The Tech Industry’s Role in Brain Rot
I have spent years designing products that make people click a button faster.
That’s the job of a product manager, after all. Reduce friction. Shorten time to action. Make sure the user gets from point A to point B in as few steps as possible. I’ve thought obsessively about conversion rates and micro-interactions, all in service of making the digital experience effortless.
And for a long time, I believed that was good design. I thought the best product was the one people used the most with the least amount of effort, the one that fit so seamlessly into their lives that they didn’t even have to think.
Now, I’m starting to wonder if that was the problem all along. It would seem that we have designed for addiction, not intelligence.
If you pause for a minute and look around, you might notice that the world is full of apps, platforms, and interfaces designed to hijack human attention. Every notification, every font, every design, all engineered to keep users engaged for as long as possible.
We built a world where people consume more and think less. Where attention spans shrink, deep work disappears, and nobody reads past the first paragraph. We optimized everything for speed, simplicity, and efficiency.
And what did we get in return?
A generation that can’t focus.
A society addicted to distraction.
A culture that confuses engagement with value, clicks with knowledge, and efficiency with meaning.
The collective effort of product degisners have stripped away all the friction and consequently stripped away all the effort.
But we realise now that effort is where the learning happens. Where critical thinking happens. Where depth happens.
But that’s not what today's world is designed for. In our quest to make everything seamless. We have optimized people out of the equation, and now we’re living with the consequences.
The problem is systemic. It’s not just me. It’s not just one company. It’s an entire industry built on making people act without thinking. And breaking that cycle means questioning everything we’ve built so far.
But is it too late?
I think the right question to ask is: Can we now design technology that makes people more intelligent instead of less?
If we care about preserving human intelligence, we need to rethink how we build the next generation of tech products.
The goal of every product team is to keep people on the platform for as long as possible. We measure success by time spent, daily active users, and retention rates. But what if we flipped the script?
What if we measured success by how much value people got in the shortest time possible? What if we optimized for meaningful interactions instead of endless scrolling? Imagine a social media app that encouraged users to log off once they’d engaged meaningfully. Imagine a news platform that prioritized depth over clicks.
The best experiences in life require effort. Reading a great book, mastering a skill, having a deep conversation, none of these things happen in an instant. So why do we make everything in tech effortless?
What if we introduced intentional friction? What if, instead of making everything one-click simple, we built systems that encouraged deliberation, reflection, and depth? Maybe a search engine that forces you to compare sources before giving you an answer. Maybe a learning platform that rewards time spent thinking, not just consuming.

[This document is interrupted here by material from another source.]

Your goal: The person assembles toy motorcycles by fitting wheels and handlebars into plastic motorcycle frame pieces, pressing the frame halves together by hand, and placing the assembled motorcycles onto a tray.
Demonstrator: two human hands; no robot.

Most products today fight for attention. They use notifications and behavioral triggers to pull people back in. But what if we built technology that protected focus instead? What if we designed interfaces that encouraged deep work instead of constant context-switching? What if we stopped trying to steal people’s time and started respecting it?
I'm not sure how we can make all of these possible right now. I won’t pretend I have all the answers. I’ve spent years thinking one way and the process of unlearning something is as painful and deliberate as learning something new.
But one thing's for sure, we didn’t get here by accident. We built this.
And if we built it, we can change it.
The next generation of tech products will either push us further into unthinking automation or help us reclaim what we’ve lost. The choice is ours.
So, to every product designer, engineer, and founder out there: what are you building? and is it making people smarter?